(Records from a collection)
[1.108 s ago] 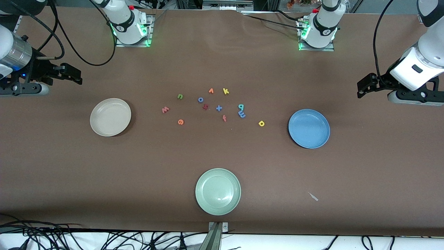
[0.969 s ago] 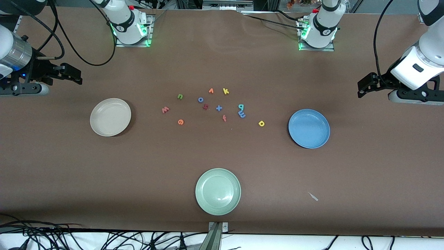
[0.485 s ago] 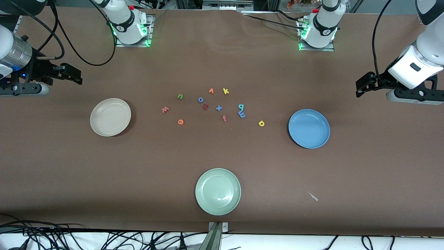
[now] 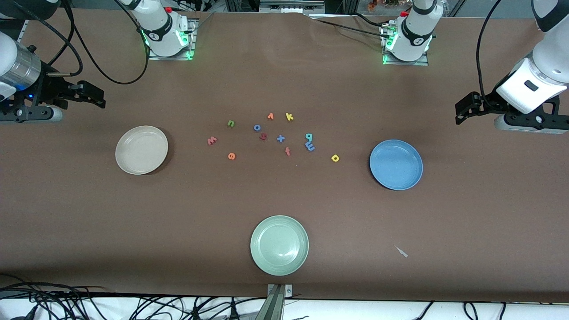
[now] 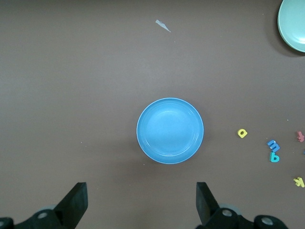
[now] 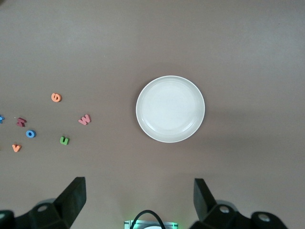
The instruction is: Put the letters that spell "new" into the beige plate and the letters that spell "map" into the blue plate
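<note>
The green "n" (image 4: 230, 123), salmon "w" (image 4: 212, 140) and orange "e" (image 4: 231, 156) lie mid-table on the side of the beige plate (image 4: 141, 150), which is empty. The teal "p" (image 4: 309, 136) touches the blue "m" (image 4: 310, 146). The yellow "a" (image 4: 335, 158) lies closest to the empty blue plate (image 4: 396, 164). My left gripper (image 4: 464, 111) hangs open high at its end of the table; its wrist view looks down on the blue plate (image 5: 170, 130). My right gripper (image 4: 91, 94) waits open at the other end, above the table by the beige plate (image 6: 170, 109).
Other letters sit among them: an orange "v" (image 4: 270, 116), yellow "k" (image 4: 289, 117), blue "o" (image 4: 257, 127), dark red "s" (image 4: 263, 137), blue "x" (image 4: 280, 138) and red "f" (image 4: 287, 151). A pale green plate (image 4: 279, 245) lies nearest the camera.
The left arm has drifted slightly, its gripper edging a little toward the table's middle and upward. The right arm and all letters are unmoved.
</note>
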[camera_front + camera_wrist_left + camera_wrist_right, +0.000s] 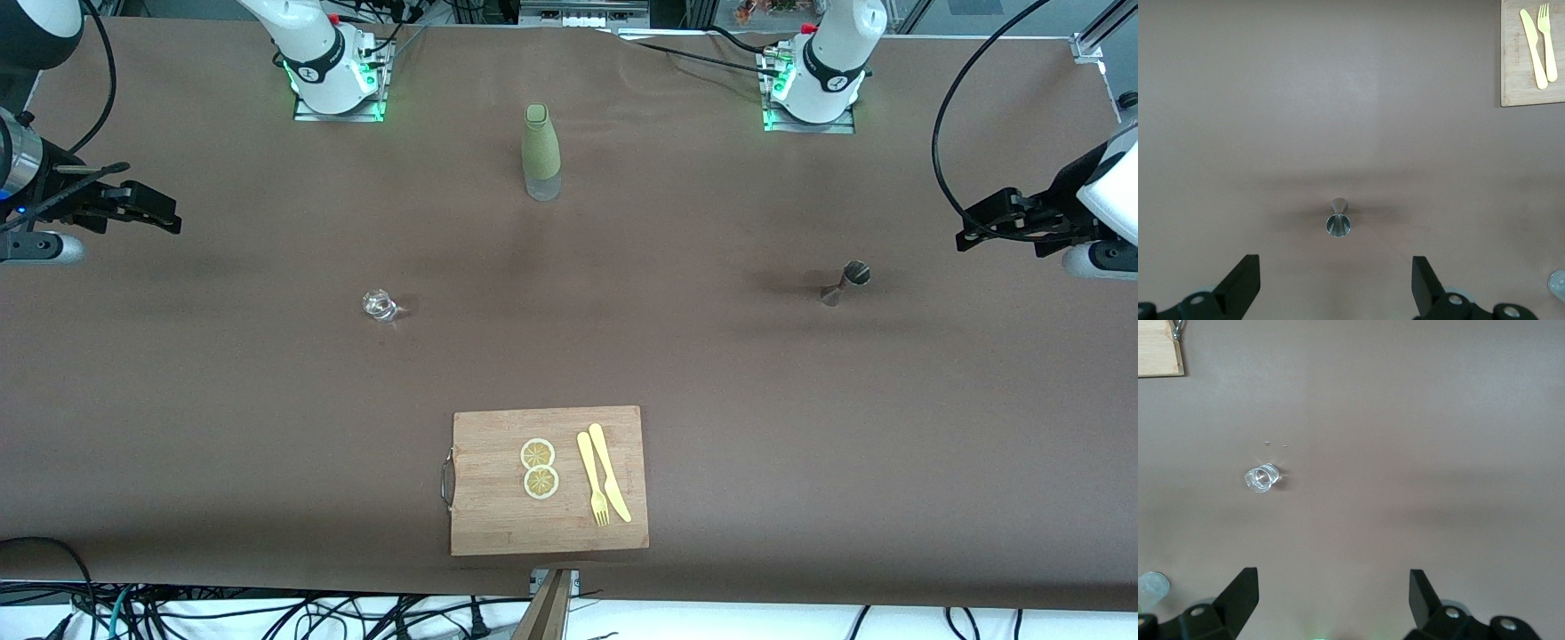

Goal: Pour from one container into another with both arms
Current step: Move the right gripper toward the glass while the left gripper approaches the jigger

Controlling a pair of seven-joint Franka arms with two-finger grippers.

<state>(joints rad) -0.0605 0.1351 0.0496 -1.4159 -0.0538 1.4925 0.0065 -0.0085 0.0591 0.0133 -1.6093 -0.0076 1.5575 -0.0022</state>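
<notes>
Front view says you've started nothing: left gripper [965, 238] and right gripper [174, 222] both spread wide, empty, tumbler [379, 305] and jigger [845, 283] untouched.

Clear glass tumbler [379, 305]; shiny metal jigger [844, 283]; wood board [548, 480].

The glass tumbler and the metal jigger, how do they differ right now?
The glass tumbler is clear, while the metal jigger is silvery-grey and opaque. The tumbler is squat; the jigger is hourglass-shaped with a narrow waist. The tumbler stands toward the right arm's end of the table, the jigger toward the left arm's end. Both are small, stand upright on the brown table, and are not held.
</notes>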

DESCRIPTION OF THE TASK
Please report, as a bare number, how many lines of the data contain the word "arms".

FINISHED EXERCISE
2